Only the number is wanted: state how many lines of the data below contain the word "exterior".

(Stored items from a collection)
◆ ◆ ◆
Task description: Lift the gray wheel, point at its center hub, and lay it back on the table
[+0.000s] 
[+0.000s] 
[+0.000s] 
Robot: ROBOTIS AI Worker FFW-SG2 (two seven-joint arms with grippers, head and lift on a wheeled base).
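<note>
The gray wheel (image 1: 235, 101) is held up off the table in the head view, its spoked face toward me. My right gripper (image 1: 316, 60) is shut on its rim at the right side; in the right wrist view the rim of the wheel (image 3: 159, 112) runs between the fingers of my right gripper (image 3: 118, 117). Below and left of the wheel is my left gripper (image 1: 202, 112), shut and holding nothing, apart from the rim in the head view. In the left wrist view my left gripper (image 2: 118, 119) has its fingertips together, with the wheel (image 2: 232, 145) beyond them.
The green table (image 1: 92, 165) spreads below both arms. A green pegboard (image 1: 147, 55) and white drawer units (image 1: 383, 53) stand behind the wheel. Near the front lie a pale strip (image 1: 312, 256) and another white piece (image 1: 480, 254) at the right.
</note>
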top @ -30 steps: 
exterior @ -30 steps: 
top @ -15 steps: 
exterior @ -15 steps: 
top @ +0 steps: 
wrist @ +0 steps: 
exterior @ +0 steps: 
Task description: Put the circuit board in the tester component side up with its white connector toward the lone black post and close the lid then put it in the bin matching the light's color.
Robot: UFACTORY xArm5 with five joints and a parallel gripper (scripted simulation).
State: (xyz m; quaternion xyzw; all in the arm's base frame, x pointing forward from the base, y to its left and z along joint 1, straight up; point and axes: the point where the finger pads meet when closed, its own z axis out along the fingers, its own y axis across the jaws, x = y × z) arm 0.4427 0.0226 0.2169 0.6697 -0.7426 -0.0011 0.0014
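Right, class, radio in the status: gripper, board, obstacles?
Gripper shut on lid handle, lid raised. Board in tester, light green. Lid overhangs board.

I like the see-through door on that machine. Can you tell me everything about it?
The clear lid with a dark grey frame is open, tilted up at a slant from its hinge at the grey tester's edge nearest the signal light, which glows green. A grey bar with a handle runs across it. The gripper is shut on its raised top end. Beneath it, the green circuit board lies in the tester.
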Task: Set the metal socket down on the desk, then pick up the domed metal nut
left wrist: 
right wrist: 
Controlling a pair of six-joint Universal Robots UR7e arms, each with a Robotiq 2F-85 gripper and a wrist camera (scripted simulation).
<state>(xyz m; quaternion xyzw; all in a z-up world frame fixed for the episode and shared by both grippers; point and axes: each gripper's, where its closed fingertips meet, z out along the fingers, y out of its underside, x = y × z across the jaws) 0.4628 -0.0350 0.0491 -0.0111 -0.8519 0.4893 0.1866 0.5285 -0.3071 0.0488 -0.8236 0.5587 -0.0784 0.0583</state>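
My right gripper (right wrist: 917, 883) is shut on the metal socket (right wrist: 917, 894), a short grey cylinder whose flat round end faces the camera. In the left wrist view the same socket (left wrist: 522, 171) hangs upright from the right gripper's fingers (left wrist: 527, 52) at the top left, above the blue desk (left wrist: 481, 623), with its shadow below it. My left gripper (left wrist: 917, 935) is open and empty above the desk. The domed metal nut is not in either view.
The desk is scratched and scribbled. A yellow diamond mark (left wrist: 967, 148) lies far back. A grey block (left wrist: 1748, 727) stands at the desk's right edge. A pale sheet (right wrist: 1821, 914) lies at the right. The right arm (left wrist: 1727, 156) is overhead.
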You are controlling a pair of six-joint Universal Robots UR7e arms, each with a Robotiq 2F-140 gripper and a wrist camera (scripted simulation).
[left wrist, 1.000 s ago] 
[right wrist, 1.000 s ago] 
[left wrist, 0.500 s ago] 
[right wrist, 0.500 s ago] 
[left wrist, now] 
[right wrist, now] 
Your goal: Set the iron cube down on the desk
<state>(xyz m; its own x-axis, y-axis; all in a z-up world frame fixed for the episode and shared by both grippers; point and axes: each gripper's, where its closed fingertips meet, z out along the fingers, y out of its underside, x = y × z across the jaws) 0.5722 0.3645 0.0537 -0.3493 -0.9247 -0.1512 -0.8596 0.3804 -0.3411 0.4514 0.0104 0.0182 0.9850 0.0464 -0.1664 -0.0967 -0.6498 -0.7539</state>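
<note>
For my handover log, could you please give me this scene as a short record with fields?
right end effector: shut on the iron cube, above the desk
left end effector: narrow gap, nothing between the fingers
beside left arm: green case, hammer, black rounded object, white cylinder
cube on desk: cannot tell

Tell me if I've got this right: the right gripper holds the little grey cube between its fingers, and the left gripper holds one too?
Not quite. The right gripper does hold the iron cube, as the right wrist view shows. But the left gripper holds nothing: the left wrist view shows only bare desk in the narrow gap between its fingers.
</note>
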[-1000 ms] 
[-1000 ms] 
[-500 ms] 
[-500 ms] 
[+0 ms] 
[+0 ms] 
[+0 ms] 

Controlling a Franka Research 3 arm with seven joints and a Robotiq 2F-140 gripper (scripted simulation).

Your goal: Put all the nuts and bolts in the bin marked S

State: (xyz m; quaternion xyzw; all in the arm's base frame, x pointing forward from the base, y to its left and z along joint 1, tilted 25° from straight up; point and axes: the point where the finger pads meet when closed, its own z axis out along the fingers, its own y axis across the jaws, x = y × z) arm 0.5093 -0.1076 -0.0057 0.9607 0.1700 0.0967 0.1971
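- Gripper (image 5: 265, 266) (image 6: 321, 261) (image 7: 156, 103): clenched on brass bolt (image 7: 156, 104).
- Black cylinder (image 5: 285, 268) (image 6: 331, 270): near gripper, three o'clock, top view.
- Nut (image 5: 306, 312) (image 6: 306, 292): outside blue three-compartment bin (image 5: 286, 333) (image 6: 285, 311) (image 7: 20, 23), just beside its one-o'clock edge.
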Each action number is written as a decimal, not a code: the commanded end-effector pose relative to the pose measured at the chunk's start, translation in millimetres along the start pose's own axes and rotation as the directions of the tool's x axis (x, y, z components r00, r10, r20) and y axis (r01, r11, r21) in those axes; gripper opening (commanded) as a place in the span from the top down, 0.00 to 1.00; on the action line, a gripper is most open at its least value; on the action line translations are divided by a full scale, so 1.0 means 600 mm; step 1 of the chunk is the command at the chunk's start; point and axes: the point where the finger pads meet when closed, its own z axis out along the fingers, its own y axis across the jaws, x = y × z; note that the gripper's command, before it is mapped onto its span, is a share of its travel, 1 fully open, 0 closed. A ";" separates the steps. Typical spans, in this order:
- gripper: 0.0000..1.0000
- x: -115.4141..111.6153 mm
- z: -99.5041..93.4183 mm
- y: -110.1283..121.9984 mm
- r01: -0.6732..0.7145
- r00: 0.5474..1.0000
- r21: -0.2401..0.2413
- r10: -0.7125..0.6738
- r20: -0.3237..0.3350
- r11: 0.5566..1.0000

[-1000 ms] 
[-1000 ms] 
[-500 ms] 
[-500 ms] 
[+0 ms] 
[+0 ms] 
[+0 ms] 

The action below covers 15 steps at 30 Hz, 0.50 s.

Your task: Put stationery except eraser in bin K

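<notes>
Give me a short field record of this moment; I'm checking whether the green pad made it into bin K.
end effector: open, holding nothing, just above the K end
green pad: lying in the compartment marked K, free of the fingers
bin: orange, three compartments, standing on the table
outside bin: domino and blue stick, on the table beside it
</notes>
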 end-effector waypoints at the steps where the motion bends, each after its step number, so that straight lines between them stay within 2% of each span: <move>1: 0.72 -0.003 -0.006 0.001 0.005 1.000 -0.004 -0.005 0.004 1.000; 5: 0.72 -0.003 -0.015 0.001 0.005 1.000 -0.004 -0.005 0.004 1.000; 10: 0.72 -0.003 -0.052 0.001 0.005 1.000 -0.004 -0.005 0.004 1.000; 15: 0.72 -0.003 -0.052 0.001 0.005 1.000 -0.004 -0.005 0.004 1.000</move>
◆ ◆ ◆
- **Written response**: 3